» EXERCISE GOAL: The lines to find are those in the entries that hold the word "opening"; copy every one of them.

» INFORMATION PROVIDED:
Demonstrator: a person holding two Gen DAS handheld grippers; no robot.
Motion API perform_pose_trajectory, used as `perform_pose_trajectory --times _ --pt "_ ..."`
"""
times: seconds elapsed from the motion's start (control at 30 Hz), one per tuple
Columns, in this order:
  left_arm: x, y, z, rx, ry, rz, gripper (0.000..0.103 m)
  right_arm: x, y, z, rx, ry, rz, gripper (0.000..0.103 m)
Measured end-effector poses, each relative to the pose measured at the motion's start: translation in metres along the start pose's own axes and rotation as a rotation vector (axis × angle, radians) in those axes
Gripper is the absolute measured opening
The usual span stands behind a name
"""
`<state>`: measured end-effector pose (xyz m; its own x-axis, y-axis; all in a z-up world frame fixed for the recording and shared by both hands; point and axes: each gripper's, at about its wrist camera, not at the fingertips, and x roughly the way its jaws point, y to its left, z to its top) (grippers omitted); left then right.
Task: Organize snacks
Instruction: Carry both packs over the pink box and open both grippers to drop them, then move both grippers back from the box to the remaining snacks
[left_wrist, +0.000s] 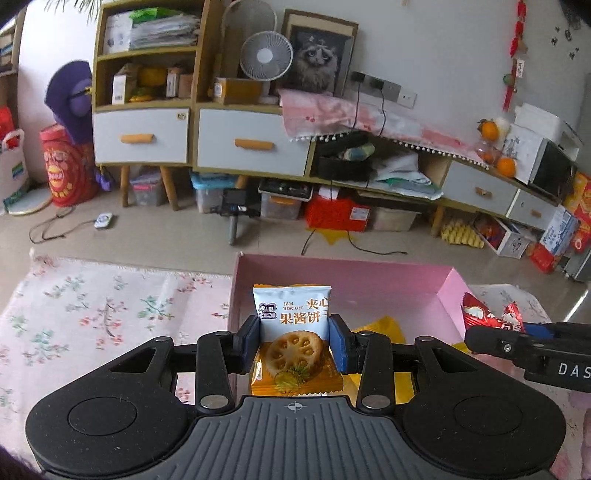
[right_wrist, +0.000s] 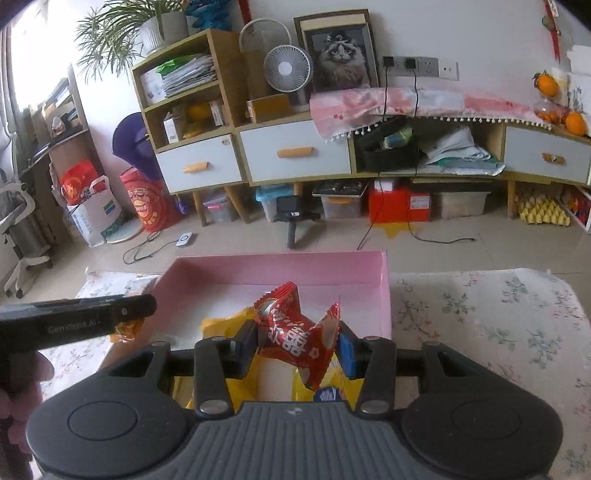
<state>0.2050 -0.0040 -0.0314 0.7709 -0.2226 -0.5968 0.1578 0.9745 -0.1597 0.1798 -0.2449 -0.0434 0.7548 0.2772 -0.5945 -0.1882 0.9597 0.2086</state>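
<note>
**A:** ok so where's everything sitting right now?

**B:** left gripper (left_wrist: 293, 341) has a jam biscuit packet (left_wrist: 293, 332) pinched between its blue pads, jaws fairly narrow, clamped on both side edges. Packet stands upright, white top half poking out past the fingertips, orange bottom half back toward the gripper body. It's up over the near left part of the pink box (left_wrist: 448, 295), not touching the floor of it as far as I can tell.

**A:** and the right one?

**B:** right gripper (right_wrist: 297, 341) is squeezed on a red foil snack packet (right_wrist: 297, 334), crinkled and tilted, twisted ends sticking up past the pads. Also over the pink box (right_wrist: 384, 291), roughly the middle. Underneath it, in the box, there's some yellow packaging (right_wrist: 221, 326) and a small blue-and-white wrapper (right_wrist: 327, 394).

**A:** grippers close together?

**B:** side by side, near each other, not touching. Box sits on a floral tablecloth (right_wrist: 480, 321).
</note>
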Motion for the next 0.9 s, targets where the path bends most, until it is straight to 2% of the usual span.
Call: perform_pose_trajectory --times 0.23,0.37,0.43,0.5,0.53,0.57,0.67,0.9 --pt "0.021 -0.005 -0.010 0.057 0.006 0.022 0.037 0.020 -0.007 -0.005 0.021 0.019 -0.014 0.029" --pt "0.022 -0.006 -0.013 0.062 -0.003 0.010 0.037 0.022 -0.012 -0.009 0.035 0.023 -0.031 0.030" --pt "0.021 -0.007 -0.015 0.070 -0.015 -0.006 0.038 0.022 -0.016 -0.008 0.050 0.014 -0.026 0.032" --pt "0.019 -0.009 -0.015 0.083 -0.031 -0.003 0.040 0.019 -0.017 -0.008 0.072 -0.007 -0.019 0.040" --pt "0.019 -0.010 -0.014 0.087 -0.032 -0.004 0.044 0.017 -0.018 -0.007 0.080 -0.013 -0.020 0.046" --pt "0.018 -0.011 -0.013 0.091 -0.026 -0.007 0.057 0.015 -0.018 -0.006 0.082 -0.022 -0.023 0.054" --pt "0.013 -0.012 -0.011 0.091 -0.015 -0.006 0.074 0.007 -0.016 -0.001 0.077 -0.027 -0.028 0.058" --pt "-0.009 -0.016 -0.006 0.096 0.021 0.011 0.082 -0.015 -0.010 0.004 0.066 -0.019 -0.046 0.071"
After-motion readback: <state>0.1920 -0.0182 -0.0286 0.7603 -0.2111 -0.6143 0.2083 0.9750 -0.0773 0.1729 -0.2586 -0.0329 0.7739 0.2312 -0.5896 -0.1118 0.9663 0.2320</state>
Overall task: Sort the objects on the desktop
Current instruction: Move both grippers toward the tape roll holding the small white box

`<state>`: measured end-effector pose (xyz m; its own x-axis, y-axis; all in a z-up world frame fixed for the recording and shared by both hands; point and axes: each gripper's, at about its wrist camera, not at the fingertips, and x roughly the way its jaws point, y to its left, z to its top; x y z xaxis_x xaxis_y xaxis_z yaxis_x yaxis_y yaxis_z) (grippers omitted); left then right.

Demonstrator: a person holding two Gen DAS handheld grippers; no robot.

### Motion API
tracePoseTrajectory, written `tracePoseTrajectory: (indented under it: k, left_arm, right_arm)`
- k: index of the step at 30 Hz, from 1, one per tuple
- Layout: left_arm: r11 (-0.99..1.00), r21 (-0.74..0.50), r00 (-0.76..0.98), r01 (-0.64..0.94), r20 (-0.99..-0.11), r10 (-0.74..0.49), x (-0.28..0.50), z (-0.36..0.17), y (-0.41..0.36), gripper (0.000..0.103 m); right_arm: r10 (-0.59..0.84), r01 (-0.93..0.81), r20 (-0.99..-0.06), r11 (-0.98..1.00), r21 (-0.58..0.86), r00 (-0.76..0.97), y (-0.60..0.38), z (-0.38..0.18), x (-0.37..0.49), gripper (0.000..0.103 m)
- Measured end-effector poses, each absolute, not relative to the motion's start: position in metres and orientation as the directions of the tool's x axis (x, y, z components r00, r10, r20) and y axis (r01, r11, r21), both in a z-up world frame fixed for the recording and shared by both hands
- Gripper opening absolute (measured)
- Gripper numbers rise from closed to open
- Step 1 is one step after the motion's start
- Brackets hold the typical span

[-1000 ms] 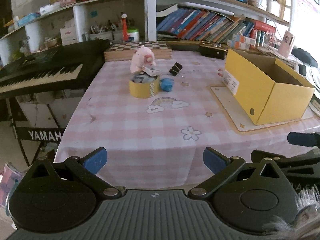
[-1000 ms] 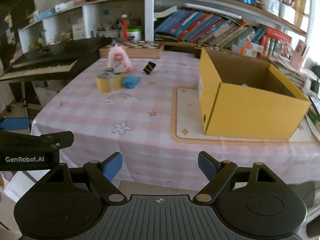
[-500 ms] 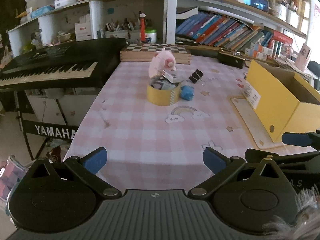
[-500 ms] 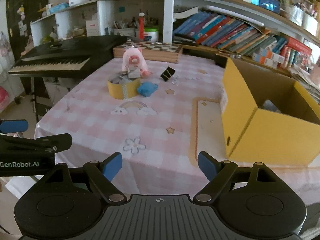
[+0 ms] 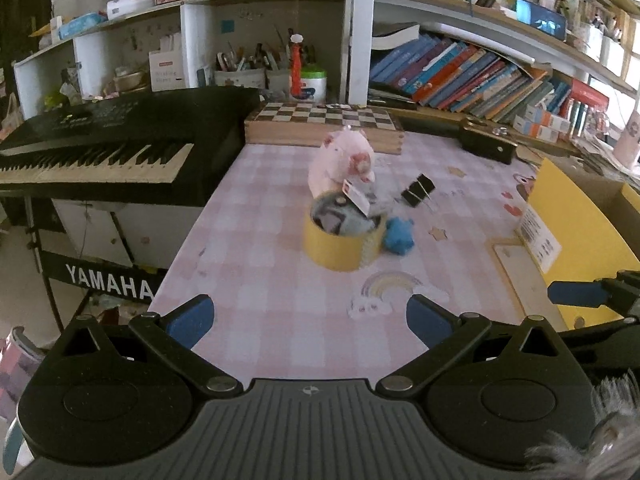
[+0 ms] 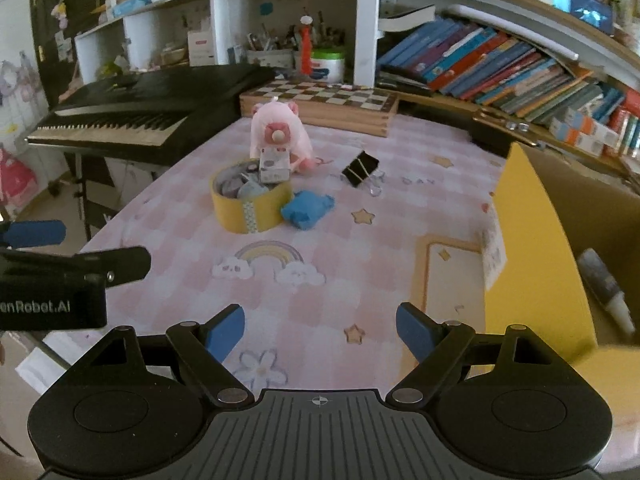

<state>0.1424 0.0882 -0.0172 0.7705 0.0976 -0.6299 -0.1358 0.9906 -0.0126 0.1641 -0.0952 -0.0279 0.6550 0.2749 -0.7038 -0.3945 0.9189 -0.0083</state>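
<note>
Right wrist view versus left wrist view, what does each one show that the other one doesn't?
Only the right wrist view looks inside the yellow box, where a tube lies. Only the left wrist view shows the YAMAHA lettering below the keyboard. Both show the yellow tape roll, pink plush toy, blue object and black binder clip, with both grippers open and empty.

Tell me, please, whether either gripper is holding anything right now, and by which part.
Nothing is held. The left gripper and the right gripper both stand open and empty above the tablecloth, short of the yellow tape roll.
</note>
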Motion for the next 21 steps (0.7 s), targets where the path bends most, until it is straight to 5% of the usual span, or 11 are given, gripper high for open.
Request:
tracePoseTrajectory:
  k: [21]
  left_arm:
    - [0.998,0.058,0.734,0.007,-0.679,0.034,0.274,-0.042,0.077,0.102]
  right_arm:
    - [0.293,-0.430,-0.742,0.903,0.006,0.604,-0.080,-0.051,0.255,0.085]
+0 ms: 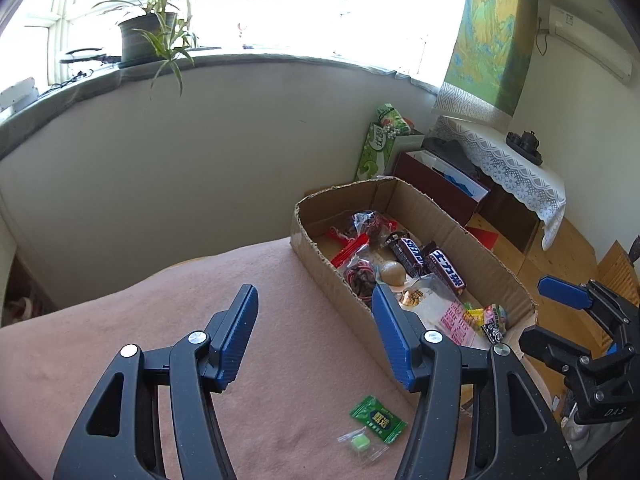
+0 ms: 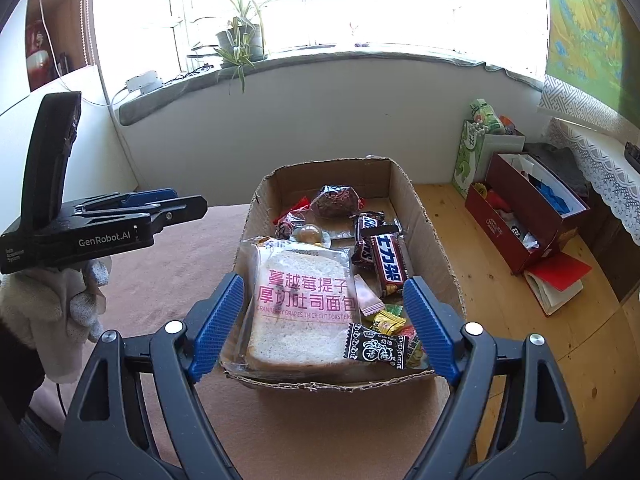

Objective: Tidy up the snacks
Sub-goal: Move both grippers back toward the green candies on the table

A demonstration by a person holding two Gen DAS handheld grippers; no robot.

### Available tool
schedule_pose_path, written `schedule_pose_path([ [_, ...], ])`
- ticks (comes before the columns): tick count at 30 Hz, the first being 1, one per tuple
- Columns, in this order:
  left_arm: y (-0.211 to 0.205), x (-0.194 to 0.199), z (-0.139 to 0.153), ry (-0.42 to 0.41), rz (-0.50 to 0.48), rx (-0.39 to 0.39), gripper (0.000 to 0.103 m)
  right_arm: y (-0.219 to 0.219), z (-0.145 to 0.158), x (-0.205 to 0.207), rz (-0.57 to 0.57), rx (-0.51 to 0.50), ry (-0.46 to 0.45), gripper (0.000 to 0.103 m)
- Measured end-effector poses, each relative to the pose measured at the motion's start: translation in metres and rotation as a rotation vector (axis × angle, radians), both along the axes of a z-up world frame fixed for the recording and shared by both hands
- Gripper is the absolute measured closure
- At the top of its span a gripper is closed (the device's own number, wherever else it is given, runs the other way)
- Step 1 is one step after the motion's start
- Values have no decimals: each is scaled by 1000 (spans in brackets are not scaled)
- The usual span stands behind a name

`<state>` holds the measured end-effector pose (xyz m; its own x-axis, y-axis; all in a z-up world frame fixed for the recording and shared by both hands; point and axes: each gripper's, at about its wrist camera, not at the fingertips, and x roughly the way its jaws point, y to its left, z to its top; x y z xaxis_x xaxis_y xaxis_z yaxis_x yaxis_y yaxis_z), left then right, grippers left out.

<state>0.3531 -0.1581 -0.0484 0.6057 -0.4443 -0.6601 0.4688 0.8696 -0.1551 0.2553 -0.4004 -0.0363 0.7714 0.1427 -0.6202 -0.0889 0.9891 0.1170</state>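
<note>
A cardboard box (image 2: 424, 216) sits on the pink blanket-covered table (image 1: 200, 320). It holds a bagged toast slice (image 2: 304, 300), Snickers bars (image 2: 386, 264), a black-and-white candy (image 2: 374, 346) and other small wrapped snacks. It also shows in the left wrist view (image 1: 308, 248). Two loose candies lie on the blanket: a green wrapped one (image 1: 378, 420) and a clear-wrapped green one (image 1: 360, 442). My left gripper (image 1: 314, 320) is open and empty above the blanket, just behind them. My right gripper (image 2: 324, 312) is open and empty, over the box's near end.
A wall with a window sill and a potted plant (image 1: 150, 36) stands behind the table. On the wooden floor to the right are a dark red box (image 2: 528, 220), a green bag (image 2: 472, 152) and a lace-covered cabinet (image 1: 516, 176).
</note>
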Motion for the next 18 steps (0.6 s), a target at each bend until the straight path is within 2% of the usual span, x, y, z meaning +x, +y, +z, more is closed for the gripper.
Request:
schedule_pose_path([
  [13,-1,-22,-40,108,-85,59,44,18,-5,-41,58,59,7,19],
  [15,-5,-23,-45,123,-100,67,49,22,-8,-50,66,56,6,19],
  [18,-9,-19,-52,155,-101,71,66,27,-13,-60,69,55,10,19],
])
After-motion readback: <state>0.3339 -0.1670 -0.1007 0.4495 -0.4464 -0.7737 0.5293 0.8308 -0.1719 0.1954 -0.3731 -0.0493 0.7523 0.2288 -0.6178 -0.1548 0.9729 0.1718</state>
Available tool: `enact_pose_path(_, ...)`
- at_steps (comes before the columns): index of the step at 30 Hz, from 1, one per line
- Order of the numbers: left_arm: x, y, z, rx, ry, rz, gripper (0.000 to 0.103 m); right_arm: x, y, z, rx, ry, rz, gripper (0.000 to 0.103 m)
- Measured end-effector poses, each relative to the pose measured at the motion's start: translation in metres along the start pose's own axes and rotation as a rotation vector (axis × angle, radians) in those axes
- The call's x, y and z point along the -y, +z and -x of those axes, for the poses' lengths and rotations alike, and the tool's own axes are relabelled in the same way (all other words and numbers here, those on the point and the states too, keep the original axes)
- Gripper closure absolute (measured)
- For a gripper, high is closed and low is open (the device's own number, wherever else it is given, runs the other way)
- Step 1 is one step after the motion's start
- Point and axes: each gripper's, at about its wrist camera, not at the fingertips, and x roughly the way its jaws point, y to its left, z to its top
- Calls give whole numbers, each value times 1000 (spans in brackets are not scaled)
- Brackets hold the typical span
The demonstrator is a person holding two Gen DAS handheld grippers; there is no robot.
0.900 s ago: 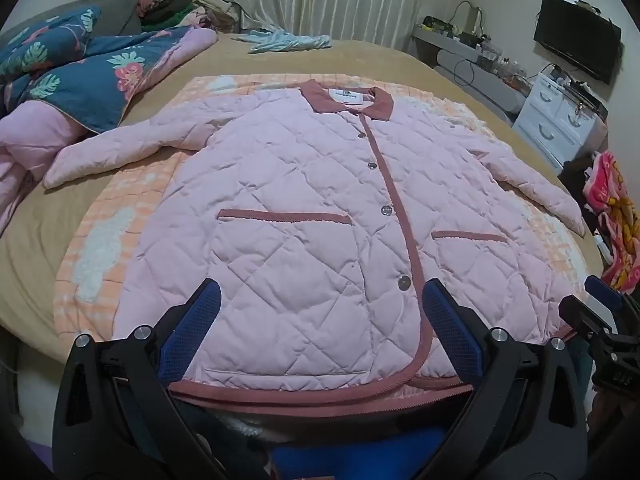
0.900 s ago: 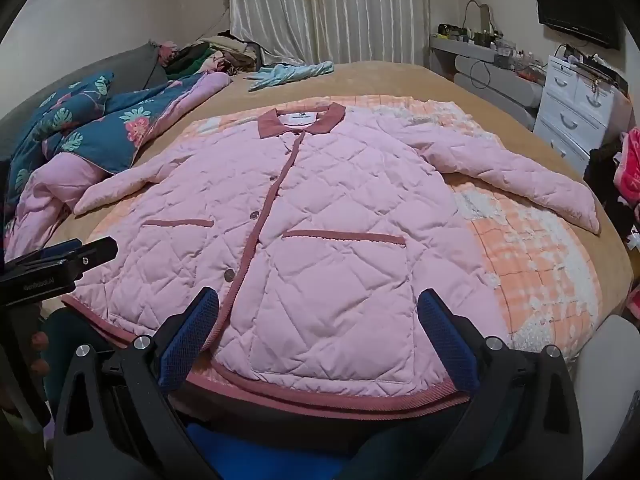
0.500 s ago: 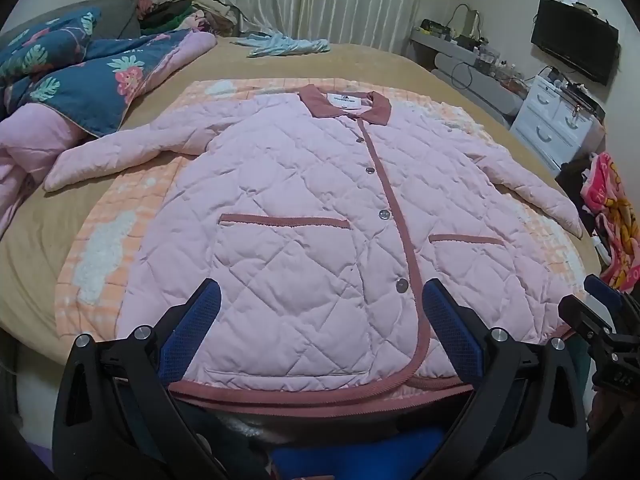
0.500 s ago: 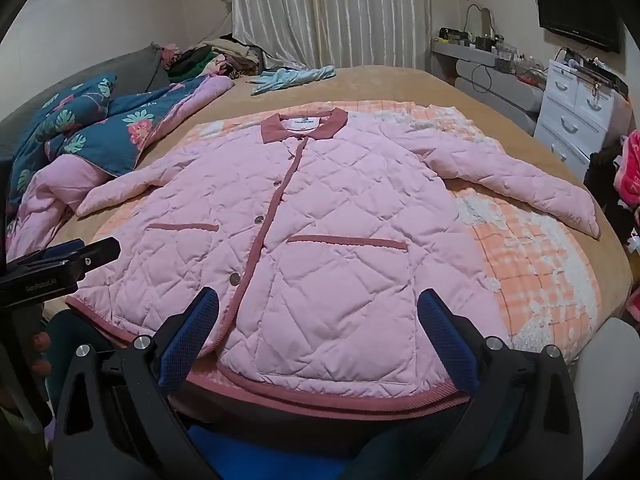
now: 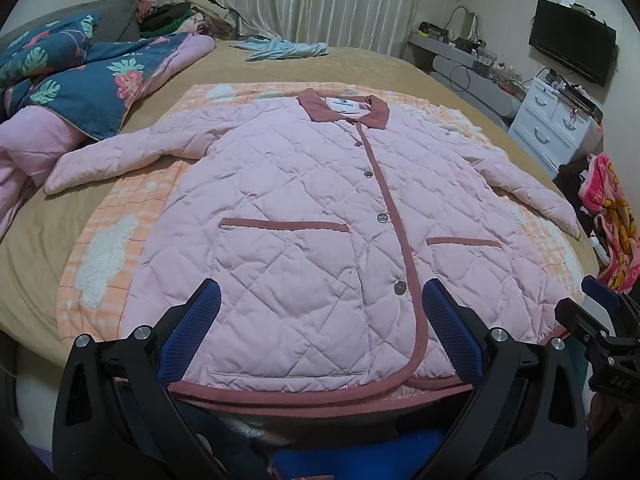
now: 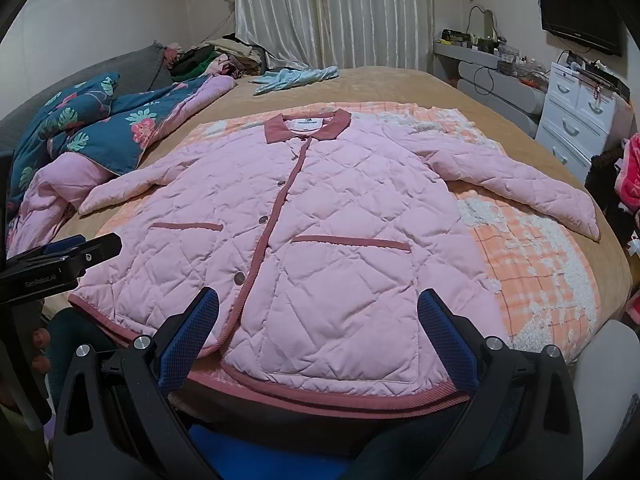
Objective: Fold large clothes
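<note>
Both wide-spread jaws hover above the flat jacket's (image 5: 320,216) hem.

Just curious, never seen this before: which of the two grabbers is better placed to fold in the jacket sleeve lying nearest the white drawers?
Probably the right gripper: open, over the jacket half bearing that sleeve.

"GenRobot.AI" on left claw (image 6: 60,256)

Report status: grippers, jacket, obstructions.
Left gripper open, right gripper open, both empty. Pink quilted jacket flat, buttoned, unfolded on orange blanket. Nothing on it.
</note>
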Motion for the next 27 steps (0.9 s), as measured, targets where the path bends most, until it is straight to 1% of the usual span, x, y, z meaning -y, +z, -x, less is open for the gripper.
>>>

» RESULT FOR THIS TASK:
Gripper is the absolute measured opening
- Gripper opening absolute (measured)

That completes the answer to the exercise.